La ausencia de documentos nos condena a las conjeturas. Una cosa es segura después de todo : Vicente ha conocido bien al más joven de los niños de la casa. Ha sentido simpatía por él. Y él no era hombre para equivocarse sobre la calidad de los seres. La extrema inteligencia del pequeño Paul, su carácter apasionado, entero, intratable, no eran hechos que le desagradaran: solos son capaces de lo mejor los que cortan por la mediocridad, aun cuando sus aspiraciones vayan con riesgos. Sin duda, calculó él, porque él mismo también sufría, cuánto debía pesar la piedad triste, austera, severa, angustiada de la madre a un niño lleno de vida, de regocijo, de exuberancia: y él pudo temer por este los efectos de un perfeccionismo espiritual tiránico. Velando sus primeros pasos en la vida clerical, habría dicho sobre su protegido que » no tenía suficiente piedad, pero que no estaba demasiado lejos del reino de Dios «-17. La carta que dirigirá el 5 de septiembre de 1658, muy cercana ya su muerte, al cardenal exiliado, muestra que los acontecimientos ulteriores no le habían hecho volver a hablar de su juicio. Mientras tanto, su itinerario se ha cruzado, en muchas ocasiones, ya se verá, con el del frondista. Antes que negar estos lazos, será mejor buscarles el sentido.
Francia, tierra de misión
Vicente, una vez implantado en casa de los Gondi, los convenció fácilmente que se asociaran a las empresas de evangelización y de caridad que proyectaba. Los doce primeros años del futuro cardenal se desarrollan pues en una casa toda zumbando de militantismo católico. La lección no estará perdida para él totalmente.
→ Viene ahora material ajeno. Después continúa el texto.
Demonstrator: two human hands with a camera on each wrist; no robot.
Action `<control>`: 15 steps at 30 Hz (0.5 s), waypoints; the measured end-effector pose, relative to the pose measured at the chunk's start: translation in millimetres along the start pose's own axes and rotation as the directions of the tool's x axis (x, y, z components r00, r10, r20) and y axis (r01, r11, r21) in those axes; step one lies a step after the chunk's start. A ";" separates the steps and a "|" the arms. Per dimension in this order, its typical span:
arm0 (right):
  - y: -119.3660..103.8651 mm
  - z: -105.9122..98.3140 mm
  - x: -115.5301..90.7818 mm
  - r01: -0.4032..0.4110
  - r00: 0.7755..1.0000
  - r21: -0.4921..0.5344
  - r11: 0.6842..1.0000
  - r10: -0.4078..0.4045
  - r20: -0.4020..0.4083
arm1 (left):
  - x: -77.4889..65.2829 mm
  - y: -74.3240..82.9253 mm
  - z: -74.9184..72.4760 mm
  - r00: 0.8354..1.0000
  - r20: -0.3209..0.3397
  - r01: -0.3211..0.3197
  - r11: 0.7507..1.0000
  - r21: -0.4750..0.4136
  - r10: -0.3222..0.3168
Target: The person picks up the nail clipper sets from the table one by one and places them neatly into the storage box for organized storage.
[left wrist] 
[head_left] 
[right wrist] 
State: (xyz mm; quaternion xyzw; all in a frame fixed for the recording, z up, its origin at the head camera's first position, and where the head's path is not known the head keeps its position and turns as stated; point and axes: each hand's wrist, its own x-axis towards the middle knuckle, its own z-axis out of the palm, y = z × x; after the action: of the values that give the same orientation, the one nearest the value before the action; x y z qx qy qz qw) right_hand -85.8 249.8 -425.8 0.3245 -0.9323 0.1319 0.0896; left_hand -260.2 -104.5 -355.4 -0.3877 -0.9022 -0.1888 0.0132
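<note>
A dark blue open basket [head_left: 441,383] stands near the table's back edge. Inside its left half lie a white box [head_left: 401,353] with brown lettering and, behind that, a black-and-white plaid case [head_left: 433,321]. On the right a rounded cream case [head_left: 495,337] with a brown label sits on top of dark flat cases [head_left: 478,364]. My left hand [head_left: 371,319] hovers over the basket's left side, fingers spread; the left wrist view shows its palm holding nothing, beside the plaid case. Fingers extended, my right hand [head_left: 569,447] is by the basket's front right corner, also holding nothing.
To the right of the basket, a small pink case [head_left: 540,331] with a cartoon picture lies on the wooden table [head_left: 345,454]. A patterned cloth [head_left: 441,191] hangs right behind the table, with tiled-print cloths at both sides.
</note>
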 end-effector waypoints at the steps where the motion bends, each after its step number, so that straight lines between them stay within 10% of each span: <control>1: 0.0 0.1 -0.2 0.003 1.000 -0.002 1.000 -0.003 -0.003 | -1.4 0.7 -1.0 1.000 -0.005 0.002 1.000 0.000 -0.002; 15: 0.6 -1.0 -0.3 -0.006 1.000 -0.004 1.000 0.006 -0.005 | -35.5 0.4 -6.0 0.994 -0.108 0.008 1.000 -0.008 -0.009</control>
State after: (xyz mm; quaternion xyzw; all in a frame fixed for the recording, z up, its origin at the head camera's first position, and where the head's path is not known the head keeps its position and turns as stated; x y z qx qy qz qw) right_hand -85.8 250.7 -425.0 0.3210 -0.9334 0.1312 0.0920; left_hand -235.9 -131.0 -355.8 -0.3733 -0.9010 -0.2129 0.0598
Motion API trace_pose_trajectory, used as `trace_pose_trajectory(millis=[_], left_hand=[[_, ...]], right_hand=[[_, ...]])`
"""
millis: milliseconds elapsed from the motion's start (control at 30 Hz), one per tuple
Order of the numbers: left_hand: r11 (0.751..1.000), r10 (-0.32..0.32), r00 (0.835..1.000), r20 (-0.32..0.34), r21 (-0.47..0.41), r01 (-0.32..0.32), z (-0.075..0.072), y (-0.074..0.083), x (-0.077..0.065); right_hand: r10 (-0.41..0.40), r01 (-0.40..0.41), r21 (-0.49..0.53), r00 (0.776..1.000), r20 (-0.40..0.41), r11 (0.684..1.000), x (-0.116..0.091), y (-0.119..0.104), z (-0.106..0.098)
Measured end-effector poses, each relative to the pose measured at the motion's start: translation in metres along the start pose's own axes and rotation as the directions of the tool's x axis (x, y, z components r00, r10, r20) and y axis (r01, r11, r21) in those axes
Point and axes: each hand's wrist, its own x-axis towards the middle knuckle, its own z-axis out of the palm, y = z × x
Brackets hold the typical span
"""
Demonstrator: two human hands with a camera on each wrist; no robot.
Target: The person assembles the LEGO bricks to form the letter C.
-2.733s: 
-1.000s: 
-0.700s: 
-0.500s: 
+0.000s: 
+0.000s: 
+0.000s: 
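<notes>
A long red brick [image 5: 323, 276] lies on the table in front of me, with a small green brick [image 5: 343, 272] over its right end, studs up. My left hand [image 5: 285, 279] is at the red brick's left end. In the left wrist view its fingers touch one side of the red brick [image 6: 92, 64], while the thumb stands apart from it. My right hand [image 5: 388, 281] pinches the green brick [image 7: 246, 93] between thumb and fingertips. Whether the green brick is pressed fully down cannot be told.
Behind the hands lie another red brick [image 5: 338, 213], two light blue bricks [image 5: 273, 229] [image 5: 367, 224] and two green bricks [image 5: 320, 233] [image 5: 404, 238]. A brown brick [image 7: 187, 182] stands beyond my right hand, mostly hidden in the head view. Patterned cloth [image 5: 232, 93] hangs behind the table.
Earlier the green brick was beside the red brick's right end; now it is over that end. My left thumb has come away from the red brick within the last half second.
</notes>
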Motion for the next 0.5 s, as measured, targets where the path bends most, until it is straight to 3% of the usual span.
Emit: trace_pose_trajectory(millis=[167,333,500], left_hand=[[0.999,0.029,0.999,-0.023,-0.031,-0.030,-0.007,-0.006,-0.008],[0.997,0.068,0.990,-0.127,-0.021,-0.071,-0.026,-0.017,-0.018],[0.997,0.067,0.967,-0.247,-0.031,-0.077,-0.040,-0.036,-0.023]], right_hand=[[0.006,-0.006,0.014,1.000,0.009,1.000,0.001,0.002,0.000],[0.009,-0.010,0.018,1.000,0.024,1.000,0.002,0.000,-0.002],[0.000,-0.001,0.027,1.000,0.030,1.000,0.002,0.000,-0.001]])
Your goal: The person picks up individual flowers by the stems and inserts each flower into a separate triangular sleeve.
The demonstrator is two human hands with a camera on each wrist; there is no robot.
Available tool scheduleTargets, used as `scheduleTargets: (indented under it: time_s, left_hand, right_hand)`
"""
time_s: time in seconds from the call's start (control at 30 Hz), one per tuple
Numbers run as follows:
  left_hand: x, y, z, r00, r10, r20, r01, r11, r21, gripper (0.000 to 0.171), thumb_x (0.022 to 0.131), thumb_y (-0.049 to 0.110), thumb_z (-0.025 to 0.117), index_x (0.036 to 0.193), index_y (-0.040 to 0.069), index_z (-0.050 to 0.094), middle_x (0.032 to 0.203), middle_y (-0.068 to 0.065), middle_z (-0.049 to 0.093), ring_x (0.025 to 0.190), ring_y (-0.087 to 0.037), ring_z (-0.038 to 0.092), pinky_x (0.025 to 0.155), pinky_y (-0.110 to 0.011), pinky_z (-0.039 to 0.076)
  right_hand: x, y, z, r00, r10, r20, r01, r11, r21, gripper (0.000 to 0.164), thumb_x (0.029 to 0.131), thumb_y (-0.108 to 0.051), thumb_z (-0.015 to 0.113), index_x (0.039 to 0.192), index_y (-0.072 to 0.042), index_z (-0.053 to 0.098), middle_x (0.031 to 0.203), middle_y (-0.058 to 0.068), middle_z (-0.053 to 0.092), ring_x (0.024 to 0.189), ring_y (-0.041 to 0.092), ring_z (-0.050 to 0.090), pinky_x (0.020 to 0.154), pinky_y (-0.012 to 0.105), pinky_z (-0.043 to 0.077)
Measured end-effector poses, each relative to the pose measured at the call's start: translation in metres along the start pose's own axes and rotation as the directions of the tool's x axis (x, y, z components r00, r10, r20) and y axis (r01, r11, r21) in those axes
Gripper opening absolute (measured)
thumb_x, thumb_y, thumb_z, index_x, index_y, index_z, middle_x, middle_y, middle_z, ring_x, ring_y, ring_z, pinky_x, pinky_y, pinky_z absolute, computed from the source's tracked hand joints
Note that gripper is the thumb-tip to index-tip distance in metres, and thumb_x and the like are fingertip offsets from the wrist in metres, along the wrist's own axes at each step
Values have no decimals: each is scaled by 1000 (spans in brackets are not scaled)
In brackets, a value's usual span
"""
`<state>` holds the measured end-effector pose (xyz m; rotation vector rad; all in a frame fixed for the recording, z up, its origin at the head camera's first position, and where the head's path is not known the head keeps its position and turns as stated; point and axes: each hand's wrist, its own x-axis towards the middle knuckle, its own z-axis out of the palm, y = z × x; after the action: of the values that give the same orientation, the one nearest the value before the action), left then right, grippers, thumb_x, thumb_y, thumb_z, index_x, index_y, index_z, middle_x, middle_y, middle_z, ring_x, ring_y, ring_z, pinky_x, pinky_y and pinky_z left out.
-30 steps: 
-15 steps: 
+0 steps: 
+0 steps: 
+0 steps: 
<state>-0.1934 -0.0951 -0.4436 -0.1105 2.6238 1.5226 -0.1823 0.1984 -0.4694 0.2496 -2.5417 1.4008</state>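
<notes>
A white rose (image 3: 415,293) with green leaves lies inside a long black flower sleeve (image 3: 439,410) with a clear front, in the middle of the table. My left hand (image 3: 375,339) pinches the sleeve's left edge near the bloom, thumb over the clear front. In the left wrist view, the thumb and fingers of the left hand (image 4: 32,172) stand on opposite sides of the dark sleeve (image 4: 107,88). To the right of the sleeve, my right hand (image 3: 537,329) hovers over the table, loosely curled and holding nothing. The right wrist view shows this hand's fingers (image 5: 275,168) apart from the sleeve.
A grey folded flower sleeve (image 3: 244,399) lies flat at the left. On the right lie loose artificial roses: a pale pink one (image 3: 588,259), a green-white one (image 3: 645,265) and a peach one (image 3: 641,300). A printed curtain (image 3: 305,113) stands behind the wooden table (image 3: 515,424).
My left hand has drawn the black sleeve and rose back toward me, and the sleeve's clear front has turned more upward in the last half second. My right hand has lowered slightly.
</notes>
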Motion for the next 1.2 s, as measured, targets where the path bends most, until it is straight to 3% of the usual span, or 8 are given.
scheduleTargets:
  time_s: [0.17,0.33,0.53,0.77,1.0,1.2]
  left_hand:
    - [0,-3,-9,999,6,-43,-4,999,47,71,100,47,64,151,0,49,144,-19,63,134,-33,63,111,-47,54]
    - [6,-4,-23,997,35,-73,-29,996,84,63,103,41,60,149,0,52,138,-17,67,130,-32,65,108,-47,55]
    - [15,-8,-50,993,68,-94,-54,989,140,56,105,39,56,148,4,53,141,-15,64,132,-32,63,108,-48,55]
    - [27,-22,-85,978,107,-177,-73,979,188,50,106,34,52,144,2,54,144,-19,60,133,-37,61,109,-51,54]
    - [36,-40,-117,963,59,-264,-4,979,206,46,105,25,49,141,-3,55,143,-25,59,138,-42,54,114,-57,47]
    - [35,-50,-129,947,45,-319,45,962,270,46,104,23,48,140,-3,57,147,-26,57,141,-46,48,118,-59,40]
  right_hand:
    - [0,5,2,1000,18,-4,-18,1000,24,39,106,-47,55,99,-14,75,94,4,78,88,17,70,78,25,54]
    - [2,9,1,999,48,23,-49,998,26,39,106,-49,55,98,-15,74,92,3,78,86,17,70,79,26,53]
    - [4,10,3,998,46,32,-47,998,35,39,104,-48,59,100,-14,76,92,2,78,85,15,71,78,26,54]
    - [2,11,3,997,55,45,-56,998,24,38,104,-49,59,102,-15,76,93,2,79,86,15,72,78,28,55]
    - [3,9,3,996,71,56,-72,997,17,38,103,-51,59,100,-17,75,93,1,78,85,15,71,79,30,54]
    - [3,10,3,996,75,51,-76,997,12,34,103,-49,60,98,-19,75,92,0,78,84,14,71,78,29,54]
Philippe-Emmanuel y su esposa repartían el tiempo entre París y sus dominios rurales. En la capital, habitaban bien en la calle Neuve-des-Petits-Champs, en la plaza Saint-Eustache, donde se los ve hacia 1613-1615, bien en la calle Pavée, en el Marais, donde documentos dan fe de su presencia en 1625. En provincias, tienen incluido en las propiedades heredadas del mariscal –el conde de Joigny, la baronía de Villepreux- tierras aportadas en dote por Margarita de Silly en Folleville, en el Somme, y en Montmirail, en Brie.
Estancias en el campo les hicieron calibrar la extrema pobreza de las iglesias rurales. Se sabía ciertamente que la instrucción de los sacerdotes era muy insuficiente y que los estragos operados por las guerras de religión los habían acostumbrado más a pensar más en su supervivencia que en sus tareas litúrgicas. A pesar de todo, de lejos, no se imaginaba la amplitud.